→ AIM OF THE TASK:
Keep only the lines from the start of the data through the line containing "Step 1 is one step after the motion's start", and output them exactly.

→ SUPPLIED INFORMATION:
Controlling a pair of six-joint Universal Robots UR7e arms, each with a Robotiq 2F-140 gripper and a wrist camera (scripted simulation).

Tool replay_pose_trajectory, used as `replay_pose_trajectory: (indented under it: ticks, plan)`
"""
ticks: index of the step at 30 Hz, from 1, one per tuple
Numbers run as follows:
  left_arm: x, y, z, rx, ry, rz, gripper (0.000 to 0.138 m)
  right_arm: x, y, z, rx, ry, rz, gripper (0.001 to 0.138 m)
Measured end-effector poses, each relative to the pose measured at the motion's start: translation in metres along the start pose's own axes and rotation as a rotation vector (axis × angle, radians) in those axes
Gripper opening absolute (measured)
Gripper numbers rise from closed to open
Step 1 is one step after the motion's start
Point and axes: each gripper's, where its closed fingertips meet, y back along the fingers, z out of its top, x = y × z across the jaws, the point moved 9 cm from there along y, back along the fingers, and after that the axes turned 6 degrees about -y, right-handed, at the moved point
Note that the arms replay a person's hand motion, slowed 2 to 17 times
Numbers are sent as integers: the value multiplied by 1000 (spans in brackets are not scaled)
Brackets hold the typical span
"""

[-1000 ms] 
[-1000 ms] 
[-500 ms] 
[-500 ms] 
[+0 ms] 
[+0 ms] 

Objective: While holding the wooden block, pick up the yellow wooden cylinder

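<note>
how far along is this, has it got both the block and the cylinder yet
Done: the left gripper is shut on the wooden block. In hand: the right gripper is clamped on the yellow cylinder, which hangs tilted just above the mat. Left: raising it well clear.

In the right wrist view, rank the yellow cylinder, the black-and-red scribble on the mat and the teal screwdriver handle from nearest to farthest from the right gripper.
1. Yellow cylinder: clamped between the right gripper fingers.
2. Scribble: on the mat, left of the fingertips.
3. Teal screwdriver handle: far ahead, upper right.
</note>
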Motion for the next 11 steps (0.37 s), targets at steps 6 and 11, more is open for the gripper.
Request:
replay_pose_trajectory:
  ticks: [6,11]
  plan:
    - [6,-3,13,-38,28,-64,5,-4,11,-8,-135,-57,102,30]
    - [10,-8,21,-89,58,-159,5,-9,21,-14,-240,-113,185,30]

→ EXERCISE RESPONSE:
Controlling a pair of six-joint Universal Robots UR7e arms, each with a Robotiq 2F-140 gripper and a wrist camera (scripted simulation).

Tool replay_pose_trajectory, used as `replay_pose_trajectory: (indented under it: ticks, plan)`
"""
ticks: index of the step at 30 Hz, from 1, one per tuple
Numbers run as follows:
  left_arm: x, y, z, rx, ry, rz, gripper (0.000 to 0.138 m)
  right_arm: x, y, z, rx, ry, rz, gripper (0.001 to 0.138 m)
Measured end-effector poses, each relative to the pose measured at the motion's start: translation in metres along the start pose's own axes and rotation as a rotation vector (axis × angle, radians) in those axes
Gripper opening absolute (measured)
Gripper numbers rise from closed to open
Step 1 is one step after the motion's start

No more work is left in this exercise.